Among the entries that follow, find every line with the word "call" and copy it.

DATA: Begin

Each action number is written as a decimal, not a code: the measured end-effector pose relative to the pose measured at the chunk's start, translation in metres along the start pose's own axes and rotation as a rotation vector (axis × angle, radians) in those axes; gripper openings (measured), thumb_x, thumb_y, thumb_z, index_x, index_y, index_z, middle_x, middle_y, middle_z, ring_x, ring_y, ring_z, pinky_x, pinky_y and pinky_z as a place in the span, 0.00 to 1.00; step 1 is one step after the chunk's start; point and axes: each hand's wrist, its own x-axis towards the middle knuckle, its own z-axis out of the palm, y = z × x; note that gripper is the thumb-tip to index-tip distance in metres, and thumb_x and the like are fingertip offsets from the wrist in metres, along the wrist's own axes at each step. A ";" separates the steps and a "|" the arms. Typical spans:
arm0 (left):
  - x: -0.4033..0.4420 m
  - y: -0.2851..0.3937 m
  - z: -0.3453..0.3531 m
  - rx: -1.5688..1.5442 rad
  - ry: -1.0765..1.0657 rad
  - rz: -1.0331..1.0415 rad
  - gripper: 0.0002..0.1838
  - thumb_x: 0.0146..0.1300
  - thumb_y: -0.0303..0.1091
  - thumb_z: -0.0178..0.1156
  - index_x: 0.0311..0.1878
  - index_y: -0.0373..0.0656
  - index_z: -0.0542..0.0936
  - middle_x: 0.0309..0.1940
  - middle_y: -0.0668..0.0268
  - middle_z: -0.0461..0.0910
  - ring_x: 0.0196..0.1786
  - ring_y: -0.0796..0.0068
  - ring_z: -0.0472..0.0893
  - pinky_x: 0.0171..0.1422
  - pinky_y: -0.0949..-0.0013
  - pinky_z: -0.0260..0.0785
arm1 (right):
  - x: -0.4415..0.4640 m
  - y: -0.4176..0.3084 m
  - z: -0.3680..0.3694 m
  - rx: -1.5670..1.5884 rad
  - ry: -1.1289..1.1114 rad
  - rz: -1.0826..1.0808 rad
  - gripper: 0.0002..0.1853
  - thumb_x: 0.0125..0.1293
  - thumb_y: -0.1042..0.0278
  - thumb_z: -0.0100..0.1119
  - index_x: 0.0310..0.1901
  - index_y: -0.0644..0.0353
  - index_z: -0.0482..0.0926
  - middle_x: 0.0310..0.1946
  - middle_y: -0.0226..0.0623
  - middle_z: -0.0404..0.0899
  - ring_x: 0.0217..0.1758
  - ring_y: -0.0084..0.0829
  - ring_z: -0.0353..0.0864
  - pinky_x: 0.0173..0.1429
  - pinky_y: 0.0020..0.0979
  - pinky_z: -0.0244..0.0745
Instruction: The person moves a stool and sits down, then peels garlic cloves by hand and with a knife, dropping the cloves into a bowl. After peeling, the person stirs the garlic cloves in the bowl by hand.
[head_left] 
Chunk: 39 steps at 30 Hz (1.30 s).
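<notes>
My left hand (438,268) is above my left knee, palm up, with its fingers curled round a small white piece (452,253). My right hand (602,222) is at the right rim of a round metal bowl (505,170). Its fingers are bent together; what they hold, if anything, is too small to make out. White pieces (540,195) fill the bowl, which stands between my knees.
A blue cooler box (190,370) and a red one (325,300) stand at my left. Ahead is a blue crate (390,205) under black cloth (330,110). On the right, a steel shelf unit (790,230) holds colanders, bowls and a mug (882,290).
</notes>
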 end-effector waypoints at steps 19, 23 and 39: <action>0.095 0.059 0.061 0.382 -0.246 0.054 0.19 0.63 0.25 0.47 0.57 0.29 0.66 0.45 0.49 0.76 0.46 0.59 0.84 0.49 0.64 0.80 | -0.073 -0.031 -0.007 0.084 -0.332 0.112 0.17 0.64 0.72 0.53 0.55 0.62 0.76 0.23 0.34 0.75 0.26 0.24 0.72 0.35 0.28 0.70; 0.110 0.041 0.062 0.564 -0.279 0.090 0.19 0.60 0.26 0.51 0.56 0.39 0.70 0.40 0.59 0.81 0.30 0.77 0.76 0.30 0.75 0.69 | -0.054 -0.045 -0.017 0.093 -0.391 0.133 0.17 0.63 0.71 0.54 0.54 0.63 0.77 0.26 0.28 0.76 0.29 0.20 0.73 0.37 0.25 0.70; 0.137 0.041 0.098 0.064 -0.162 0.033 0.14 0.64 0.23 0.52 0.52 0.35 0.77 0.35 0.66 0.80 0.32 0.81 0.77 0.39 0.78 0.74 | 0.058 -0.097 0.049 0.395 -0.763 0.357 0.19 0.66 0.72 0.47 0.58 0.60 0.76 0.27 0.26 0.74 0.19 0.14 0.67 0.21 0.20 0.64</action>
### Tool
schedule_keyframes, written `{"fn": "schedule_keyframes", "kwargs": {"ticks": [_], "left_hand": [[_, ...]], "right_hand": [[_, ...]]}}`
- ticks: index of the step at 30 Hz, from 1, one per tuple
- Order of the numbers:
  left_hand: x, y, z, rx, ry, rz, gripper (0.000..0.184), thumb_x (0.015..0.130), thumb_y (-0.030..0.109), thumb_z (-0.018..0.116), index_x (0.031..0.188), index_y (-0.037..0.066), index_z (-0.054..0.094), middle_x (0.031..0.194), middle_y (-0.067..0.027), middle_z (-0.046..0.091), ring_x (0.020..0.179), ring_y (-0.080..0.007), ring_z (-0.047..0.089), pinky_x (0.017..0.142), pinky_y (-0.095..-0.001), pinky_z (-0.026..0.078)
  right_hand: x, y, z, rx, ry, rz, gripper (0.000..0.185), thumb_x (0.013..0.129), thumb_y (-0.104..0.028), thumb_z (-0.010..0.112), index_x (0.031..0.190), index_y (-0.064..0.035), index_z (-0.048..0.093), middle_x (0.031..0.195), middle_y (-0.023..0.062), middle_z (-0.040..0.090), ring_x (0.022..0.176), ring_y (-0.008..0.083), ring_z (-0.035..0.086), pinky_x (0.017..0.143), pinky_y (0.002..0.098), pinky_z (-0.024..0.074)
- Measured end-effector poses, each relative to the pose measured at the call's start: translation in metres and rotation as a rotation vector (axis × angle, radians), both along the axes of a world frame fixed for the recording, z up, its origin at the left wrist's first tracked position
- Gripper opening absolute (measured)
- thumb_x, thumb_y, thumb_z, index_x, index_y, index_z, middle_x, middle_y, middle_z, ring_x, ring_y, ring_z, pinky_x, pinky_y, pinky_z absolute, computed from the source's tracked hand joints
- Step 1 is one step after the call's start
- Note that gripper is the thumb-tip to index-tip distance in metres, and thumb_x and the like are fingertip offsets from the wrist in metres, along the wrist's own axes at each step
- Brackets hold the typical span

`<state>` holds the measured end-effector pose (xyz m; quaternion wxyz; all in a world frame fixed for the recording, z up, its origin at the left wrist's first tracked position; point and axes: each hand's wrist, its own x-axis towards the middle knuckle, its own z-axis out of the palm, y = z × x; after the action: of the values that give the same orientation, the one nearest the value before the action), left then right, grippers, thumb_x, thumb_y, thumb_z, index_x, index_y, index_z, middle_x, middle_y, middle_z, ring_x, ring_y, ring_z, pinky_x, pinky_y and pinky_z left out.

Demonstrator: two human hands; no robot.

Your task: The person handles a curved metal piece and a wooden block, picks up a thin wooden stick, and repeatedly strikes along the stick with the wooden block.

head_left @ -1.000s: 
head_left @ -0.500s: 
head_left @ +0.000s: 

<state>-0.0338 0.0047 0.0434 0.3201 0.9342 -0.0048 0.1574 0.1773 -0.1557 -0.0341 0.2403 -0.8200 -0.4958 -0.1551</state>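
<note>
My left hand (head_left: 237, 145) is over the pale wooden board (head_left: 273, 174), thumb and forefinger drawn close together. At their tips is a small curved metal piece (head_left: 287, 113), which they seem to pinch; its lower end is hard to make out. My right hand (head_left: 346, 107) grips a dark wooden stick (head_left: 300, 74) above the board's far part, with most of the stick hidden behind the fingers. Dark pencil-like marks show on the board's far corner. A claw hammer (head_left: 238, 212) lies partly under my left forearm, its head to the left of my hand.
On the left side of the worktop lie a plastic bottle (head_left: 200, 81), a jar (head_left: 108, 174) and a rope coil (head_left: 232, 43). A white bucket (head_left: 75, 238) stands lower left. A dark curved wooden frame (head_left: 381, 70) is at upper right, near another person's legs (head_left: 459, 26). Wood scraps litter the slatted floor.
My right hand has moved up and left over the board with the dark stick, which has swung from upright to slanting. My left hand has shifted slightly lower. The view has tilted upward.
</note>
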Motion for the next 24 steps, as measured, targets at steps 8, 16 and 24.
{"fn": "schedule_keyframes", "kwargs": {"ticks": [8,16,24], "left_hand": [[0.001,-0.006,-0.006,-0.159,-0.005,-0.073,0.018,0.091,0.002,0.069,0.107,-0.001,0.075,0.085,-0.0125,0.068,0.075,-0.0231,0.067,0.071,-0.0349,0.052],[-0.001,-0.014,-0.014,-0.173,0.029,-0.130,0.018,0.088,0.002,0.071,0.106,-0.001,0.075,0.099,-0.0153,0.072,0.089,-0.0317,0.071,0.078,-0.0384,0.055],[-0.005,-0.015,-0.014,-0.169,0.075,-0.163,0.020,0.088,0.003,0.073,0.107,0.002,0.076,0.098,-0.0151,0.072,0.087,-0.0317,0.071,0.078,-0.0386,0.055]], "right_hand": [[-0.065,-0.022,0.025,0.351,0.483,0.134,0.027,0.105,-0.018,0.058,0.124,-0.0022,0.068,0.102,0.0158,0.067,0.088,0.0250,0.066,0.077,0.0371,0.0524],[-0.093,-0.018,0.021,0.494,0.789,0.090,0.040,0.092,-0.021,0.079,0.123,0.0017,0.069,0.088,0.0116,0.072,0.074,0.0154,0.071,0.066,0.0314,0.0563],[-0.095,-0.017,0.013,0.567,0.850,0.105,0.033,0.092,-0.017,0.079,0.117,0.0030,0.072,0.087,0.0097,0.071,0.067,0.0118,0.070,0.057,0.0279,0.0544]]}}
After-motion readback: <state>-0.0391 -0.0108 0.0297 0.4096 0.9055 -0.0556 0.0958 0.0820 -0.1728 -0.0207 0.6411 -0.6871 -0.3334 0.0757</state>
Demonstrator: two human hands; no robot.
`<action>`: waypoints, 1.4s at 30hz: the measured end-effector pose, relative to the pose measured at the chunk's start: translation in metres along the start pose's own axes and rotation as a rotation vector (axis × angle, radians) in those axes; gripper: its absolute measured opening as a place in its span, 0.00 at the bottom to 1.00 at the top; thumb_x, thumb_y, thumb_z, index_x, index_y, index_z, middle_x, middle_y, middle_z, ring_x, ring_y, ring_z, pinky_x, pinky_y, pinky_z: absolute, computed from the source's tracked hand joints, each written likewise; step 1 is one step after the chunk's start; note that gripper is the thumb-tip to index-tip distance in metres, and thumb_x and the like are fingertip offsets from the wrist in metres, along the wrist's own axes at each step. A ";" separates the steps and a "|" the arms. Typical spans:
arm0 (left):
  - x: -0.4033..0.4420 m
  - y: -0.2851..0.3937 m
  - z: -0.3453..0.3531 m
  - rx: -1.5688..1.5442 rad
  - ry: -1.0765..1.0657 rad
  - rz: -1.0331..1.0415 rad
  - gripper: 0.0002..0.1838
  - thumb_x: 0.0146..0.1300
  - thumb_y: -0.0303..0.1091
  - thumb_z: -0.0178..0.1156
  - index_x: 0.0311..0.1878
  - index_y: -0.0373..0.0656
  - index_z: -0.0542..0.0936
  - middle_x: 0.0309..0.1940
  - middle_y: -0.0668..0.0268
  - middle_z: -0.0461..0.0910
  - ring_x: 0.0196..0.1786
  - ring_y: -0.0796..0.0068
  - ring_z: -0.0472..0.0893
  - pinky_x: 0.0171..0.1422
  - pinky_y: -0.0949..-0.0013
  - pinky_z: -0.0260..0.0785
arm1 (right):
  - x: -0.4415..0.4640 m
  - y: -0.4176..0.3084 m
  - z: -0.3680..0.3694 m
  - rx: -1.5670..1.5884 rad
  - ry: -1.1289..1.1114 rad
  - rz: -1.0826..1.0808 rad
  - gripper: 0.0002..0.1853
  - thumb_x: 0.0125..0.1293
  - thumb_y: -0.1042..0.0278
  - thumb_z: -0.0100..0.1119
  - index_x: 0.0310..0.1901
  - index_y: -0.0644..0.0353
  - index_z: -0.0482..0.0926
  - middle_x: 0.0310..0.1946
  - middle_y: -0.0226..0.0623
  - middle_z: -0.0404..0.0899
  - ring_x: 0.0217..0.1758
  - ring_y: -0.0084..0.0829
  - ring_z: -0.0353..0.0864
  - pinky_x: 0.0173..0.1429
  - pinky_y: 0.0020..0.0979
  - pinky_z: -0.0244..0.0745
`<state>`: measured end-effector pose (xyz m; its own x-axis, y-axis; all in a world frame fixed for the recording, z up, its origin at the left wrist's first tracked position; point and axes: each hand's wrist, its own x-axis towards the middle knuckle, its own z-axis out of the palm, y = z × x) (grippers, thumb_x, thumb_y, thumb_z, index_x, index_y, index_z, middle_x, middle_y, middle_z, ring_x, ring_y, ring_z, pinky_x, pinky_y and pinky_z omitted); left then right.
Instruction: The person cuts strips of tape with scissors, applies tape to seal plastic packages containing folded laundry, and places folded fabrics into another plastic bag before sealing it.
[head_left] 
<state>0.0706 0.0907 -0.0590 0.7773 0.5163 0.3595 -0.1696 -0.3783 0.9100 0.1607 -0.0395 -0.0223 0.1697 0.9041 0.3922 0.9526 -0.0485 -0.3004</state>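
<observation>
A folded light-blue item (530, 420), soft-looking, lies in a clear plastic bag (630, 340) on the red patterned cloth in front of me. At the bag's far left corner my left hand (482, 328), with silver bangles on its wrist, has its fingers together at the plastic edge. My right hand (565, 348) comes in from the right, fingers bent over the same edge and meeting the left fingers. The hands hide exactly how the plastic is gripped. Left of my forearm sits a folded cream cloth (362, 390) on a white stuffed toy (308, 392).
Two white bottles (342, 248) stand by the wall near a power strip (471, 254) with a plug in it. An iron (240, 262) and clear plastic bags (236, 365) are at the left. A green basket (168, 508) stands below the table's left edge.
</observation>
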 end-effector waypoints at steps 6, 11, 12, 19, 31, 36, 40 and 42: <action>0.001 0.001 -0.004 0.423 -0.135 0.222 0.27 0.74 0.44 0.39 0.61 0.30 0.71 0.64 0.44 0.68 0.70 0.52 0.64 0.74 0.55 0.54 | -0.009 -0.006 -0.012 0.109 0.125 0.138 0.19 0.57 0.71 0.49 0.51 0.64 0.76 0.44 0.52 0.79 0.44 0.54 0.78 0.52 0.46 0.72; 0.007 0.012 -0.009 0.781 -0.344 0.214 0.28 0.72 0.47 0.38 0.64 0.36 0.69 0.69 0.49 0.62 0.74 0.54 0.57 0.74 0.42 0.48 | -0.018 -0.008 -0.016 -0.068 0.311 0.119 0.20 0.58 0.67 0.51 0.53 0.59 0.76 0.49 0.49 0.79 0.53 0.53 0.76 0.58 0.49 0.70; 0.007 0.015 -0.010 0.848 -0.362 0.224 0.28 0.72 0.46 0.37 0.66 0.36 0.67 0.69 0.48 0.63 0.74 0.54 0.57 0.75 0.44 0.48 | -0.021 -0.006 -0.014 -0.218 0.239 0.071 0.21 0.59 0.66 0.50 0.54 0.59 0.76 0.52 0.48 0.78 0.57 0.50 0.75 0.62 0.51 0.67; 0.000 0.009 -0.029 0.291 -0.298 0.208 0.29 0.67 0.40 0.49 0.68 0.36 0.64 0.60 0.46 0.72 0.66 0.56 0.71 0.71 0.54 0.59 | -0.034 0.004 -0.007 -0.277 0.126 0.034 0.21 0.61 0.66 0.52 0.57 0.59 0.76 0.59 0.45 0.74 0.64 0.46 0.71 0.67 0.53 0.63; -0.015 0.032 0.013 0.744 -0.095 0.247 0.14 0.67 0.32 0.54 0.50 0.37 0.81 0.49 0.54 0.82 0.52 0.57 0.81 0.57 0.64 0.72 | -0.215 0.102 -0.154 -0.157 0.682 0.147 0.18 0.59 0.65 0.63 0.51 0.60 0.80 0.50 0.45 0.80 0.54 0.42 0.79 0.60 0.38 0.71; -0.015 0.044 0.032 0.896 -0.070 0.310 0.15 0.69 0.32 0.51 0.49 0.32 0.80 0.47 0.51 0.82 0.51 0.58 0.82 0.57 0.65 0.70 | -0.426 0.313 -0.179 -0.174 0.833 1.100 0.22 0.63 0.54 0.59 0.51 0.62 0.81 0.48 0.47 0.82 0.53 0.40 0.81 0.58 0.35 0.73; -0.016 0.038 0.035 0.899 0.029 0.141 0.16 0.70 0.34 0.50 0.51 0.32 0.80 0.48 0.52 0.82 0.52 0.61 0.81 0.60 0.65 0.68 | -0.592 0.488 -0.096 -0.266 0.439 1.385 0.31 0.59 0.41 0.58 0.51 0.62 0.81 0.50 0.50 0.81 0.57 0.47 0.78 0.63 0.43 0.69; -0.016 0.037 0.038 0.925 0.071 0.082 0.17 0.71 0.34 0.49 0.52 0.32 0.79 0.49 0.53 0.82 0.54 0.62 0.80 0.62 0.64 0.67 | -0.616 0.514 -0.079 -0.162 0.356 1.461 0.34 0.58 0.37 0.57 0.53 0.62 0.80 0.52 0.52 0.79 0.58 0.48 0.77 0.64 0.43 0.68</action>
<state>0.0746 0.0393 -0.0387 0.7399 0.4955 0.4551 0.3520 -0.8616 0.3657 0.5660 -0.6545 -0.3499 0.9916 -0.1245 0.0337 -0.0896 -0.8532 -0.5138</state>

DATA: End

EXERCISE SOLUTION »
- Measured end-effector poses, each relative to the pose measured at the call's start: translation in metres and rotation as a rotation vector (axis × angle, radians), both along the axes of a world frame fixed for the recording, z up, its origin at the left wrist's first tracked position
- Step 1 is one step after the call's start

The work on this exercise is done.